Die Regierung von Niederbayern, die als höhere
Landesplanungsbehörde für das Verfahren zuständig wäre, sieht die
rechtlichen Voraussetzungen jedoch nicht gegeben. Es fehle die vom
Bayerischen Landesplanungsgesetz geforderte „erhebliche
überörtliche Raumbedeutsamkeit des Vorhabens“. Gegen diese
Entscheidung legte die BIA Beschwerde beim Bayerischen
Wirtschaftsministerium ein.
Fachlich korrekt entschieden
Und fiel nun damit durch. Man habe „das Begehren der BIA sachlich
geprüft und ist zu dem Ergebnis gekommen, dass die Entscheidung der
Regierung von Niederbayern fachlich nicht zu beanstanden ist“, teilt
die Pressestelle des Ministeriums auf MZ-Anfrage mit.

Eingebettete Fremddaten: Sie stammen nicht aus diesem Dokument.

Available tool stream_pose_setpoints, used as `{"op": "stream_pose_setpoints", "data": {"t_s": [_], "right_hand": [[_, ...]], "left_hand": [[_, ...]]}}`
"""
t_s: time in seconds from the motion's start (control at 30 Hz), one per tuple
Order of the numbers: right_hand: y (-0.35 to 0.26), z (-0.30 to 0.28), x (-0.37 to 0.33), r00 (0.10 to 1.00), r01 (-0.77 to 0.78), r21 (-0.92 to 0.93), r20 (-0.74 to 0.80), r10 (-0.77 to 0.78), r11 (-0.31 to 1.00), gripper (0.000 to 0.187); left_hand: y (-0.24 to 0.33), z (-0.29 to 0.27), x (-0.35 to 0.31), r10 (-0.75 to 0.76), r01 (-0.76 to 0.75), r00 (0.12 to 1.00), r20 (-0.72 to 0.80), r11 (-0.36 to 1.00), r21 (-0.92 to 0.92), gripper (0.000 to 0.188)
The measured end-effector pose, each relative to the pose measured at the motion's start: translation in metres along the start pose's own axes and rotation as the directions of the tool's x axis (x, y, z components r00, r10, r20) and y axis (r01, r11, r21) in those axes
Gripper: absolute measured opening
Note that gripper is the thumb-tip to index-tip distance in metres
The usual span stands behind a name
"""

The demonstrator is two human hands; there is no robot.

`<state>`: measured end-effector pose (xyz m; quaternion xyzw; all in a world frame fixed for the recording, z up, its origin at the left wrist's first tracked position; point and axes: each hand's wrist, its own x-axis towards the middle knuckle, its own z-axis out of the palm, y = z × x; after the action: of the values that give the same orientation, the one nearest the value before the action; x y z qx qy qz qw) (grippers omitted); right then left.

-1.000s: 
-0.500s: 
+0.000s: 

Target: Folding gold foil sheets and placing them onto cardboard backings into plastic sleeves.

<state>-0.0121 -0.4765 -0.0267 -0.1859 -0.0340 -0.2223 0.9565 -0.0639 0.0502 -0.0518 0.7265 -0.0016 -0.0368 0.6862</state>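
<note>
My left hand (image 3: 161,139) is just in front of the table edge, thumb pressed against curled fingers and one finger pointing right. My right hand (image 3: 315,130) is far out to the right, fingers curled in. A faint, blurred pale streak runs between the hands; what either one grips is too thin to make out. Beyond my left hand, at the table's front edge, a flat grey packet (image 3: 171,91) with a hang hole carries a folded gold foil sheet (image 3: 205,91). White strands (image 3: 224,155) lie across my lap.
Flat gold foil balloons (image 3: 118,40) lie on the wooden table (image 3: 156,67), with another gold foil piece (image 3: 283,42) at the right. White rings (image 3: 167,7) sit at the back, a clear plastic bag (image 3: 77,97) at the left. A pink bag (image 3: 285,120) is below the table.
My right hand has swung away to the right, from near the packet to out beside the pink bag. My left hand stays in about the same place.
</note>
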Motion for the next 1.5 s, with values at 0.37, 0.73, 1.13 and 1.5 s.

Raumverträglichkeitsprüfungen (RVP) – früher
Raumordnungsverfahren – würden „nur bei größeren und
komplexeren Vorhaben durchgeführt, die eine besondere Abstimmung
auf landesplanerischer Ebene erfordern und ein formelles Verfahren
rechtfertigen“.
Der geplante Wirtschaftspark Stocka falle hier nicht darunter. Die
Auswirkungen auf Raumentwicklung, Siedlungsstruktur oder
Landschaftsbild „sind überregional, aber nicht so bedeutend, dass sie
eine Raumverträglichkeitsprüfung erfordern würden“. Auch bei
ähnlichen Projekten von Amazon-Logistikzentren wurden solche nicht
durchgeführt, gibt das Ministerium an.
Die BIA führt bei ihrer Forderung nach einer RVP immer wieder ein
befürchtetes massives Verkehrsaufkommen in der Region ins Treffen.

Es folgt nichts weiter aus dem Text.